An area that has not been tested in depth so far is how tools that actually do something useful with an image file react to defective files:
- dcm2pnm converts DICOM images to other formats like BMP. DICOM has a rather complex image processing pipeline that is applied here.
- dcmcjpeg, dcmcrle, dcmcjpls apply image compression to an image.
- dcm2json converts a DICOM file to JSON
- dsrdump prints a DICOM structured report (SR file) after processing its structure
Probably it would be possible to trigger bugs by feeding defective files to these tools. Note that as long as one feeds uncompressed images to these tools, modifying the pixel data (which usually makes up about 99,5% of the file size) does not matter, so it is sufficient if one randomly modifies bits in the first ca. 1000 bytes of the file.

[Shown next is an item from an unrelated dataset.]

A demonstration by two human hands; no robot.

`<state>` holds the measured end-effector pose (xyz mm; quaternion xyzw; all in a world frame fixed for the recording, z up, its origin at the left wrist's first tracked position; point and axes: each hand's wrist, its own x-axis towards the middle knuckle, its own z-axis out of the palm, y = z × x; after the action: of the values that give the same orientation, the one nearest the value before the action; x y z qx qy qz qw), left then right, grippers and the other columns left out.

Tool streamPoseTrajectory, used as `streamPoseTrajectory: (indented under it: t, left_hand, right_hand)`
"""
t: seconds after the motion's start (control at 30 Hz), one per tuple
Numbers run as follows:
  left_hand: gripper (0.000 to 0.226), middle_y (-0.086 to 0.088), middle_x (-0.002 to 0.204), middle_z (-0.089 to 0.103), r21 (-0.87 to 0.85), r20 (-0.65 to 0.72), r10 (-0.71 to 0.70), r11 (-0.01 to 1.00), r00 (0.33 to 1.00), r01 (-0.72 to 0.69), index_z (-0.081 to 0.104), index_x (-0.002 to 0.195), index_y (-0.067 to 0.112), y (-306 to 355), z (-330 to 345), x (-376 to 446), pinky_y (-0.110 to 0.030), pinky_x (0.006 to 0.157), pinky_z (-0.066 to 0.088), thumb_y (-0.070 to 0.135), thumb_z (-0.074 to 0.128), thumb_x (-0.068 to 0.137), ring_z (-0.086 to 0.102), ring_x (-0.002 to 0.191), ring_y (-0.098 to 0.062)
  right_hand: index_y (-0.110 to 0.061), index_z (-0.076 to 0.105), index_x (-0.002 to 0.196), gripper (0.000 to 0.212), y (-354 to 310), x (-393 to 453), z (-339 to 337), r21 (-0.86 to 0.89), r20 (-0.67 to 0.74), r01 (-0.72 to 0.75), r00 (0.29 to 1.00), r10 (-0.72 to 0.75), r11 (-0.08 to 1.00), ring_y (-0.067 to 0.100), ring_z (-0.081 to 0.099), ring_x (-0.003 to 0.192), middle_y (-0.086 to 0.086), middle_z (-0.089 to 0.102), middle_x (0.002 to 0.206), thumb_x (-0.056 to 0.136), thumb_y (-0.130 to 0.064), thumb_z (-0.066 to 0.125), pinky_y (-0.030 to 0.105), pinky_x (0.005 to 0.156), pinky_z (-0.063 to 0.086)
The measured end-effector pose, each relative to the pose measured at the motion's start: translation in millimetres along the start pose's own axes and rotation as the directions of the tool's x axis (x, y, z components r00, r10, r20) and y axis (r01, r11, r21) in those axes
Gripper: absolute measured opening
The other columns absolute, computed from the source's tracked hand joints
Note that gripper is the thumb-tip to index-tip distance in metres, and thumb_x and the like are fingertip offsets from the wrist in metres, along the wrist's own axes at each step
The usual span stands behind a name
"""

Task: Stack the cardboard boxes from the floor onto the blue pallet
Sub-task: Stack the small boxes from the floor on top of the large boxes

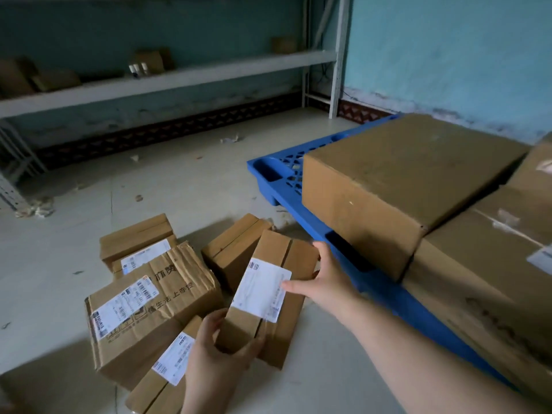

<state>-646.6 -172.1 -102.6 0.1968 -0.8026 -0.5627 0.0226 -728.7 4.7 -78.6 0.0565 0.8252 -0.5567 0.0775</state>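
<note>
A long narrow cardboard box [268, 297] with a white label lies among several boxes on the floor. My left hand [219, 351] grips its near end, thumb on top. My right hand [324, 276] holds its far right edge, fingers spread over the side. Around it lie a crumpled printed box [149, 306], a small labelled box [139, 243], a plain box [234, 249] and another labelled box [162, 372] under my left hand. The blue pallet [277, 177] at right carries a large flat box [403, 186] on top of other big boxes [478, 276].
A grey metal shelf rack [167, 82] with a few cartons runs along the far wall. Paper scraps [230, 140] and a crumpled wad [38, 207] litter the pale floor. The turquoise wall stands behind the pallet.
</note>
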Motion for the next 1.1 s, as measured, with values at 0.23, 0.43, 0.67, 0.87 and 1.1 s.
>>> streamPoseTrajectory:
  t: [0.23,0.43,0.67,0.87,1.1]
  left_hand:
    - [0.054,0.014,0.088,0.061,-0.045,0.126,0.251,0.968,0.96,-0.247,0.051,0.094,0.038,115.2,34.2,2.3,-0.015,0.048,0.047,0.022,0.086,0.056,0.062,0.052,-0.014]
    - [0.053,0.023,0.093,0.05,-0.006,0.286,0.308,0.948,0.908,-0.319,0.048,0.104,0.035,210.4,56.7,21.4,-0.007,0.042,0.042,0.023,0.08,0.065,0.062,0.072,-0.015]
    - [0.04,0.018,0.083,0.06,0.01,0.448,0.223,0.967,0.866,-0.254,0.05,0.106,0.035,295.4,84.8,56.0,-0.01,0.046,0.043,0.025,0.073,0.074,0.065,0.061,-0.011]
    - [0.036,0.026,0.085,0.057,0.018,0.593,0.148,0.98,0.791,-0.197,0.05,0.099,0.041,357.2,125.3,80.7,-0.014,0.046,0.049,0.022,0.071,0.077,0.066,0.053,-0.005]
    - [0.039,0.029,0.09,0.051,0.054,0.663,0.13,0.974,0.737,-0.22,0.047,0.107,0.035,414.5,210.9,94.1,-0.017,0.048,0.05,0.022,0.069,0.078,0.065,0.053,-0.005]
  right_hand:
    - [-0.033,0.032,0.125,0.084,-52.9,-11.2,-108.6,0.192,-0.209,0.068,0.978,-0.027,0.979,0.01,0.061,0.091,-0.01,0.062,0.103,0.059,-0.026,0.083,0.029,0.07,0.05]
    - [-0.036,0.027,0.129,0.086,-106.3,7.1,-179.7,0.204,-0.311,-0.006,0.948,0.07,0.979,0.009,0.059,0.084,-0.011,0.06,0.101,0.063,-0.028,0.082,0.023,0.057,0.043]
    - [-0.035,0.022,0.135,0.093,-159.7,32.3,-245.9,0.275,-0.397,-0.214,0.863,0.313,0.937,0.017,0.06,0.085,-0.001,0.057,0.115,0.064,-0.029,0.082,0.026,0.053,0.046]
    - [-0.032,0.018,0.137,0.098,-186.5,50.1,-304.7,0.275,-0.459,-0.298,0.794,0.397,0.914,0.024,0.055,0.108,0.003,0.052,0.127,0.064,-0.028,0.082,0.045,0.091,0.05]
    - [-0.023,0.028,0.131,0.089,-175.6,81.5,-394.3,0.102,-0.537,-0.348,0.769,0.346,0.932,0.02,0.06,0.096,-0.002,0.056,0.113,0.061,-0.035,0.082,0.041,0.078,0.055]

Furthermore, a very interesting case are the decompression routines in DCMTK:
One can generate compressed images using dcmcjpeg, dcmcrle, dcmcjpls and "dcmconv +td". If one then randomly modifies bits in the pixel data (i.e. the latter part of the file),
that might trigger bugs in the decompression routines, most of which were not developed by the DCMTK team, but incorporated into DCMTK. Most likely one would also find something there.